Part of that could be because of another unusual aspect of this business cycle. Even though high interest rates usually increase unemployment, the economy’s resilience means that hasn’t happened this time. Job openings have come down, but hiring has remained quick and joblessness is very low.
As a result, the lower-income people who are often most vulnerable to job losses in a downturn are still working and earning money.

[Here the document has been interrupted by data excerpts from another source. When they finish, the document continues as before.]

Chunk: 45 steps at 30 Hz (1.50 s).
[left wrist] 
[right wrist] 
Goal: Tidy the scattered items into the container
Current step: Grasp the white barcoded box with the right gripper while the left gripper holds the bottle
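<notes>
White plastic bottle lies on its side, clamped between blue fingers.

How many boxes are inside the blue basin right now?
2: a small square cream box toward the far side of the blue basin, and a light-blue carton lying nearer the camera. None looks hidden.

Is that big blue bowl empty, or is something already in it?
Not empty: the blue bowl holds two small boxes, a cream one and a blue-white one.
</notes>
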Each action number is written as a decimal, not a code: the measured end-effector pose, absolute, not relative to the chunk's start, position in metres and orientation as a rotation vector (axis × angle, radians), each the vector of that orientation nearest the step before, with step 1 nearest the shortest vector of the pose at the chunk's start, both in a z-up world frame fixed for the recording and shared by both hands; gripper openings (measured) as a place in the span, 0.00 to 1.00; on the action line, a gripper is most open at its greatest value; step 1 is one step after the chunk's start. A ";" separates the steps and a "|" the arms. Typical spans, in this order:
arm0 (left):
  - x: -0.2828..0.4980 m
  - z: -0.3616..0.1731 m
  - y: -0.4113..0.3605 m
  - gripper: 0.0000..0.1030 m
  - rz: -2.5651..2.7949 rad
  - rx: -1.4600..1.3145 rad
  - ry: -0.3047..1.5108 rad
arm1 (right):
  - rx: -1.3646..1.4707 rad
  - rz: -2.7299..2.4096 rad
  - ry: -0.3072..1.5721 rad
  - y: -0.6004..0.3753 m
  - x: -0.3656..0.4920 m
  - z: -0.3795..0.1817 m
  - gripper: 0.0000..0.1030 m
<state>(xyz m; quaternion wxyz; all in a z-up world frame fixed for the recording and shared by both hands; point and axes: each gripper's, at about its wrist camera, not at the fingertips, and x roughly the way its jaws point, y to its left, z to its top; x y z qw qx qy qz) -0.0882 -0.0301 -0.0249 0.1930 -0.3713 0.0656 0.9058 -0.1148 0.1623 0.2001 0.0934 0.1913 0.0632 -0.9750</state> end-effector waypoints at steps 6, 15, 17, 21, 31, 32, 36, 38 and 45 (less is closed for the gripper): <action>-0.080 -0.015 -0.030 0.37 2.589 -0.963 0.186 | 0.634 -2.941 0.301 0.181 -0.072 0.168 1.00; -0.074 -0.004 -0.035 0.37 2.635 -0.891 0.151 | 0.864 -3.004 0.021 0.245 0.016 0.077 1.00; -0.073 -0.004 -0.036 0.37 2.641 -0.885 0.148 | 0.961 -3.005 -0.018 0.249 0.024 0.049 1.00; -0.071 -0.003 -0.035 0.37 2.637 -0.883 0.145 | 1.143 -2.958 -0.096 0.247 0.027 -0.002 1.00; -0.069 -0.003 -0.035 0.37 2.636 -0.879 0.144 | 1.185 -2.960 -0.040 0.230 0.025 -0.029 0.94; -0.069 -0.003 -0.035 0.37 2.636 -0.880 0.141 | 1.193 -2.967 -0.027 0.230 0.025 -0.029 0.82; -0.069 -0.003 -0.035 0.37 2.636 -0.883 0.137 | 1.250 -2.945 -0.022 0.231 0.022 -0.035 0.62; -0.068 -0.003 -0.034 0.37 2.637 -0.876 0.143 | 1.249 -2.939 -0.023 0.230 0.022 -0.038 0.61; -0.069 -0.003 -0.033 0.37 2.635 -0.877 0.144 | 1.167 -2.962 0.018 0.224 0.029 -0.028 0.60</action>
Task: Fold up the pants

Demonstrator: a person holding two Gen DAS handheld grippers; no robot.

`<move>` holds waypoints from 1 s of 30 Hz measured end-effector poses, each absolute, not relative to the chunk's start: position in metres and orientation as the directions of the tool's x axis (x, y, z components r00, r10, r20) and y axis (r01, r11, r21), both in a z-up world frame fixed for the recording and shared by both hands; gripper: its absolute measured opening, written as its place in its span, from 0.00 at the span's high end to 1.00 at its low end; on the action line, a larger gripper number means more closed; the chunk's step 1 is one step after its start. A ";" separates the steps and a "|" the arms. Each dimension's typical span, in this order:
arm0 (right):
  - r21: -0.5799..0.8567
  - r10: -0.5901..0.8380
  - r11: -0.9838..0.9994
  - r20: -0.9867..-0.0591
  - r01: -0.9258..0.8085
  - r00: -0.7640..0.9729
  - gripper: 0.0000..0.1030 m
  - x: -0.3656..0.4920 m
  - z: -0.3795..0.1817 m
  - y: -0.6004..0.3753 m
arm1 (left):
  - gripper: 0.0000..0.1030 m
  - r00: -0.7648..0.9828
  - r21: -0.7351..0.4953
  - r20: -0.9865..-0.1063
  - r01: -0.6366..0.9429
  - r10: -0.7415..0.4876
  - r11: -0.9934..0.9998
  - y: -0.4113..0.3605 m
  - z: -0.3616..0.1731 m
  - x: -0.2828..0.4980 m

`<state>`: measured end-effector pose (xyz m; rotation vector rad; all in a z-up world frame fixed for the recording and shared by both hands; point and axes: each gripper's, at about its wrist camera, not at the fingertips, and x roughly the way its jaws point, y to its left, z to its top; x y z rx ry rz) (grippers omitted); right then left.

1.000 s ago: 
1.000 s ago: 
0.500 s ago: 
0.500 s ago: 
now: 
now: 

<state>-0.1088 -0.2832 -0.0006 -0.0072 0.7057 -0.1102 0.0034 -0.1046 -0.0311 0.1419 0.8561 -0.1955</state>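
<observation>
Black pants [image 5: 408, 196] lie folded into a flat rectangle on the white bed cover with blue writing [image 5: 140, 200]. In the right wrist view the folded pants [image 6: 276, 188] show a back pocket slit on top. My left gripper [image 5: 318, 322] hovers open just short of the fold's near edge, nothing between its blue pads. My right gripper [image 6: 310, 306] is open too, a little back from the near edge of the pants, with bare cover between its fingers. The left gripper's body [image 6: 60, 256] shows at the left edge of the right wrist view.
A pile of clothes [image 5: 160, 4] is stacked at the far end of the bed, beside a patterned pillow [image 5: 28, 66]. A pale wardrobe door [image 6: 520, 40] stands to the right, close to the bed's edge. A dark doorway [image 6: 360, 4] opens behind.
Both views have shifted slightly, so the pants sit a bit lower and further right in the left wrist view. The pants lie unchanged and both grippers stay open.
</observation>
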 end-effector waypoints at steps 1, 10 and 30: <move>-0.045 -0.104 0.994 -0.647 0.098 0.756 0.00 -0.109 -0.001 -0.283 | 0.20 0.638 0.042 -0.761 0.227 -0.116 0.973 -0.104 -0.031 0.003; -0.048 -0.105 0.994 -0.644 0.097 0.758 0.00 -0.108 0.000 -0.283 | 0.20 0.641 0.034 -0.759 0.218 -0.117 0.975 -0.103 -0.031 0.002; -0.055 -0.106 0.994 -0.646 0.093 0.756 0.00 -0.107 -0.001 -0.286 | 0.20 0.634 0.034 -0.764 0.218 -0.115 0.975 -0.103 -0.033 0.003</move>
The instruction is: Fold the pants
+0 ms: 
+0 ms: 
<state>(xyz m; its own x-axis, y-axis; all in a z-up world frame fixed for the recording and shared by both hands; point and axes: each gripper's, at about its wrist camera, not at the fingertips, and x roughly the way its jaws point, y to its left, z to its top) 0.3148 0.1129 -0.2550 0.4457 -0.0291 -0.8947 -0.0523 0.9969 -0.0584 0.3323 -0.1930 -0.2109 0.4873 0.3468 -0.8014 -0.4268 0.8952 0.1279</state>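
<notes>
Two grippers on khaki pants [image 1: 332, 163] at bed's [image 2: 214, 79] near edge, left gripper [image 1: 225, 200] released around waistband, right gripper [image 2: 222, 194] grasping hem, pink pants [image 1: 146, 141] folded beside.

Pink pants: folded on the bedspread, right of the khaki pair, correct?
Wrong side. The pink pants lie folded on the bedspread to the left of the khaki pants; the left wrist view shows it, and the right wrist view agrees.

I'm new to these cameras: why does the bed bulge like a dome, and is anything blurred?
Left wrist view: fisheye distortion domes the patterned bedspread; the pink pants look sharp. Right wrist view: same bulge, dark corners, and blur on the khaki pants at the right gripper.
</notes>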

The fact that many households are still managing — and that some have been very insulated from the effects of high rates — could help to explain the economy’s resilience.
Central bankers initially brushed off the economy’s surprising robustness because inflation was coming down anyway. Going into the year, they were projecting three rate cuts before the end of 2024, and investors expected those to start by March.
But more recently, inflation had stalled out at a rate above the Fed’s 2 percent target.
The inflation stickiness has come partly because of a continued pickup in services costs, which tend to respond to economic fundamentals like wage gains. In short, there have been hints that it may take more of an actual economic cool-down to wrestle inflation down further.
This has prompted many central bankers to suggest that they are likely to keep interest rates higher for longer than they were previously expecting. Investors initially anticipated the Fed would cut rates early this year, but they now see the first reduction coming in September or later.
For now, most central bankers have suggested that the issue is that rates are taking time to work — not that they are too low to slow the economy.
“Tight monetary policy continues to weigh on demand, particularly in interest-sensitive spending categories,” Mr. Powell said in a speech this month.
For people waiting for relief in credit card rates and to gain a foothold in the housing market, that could mean a longer wait.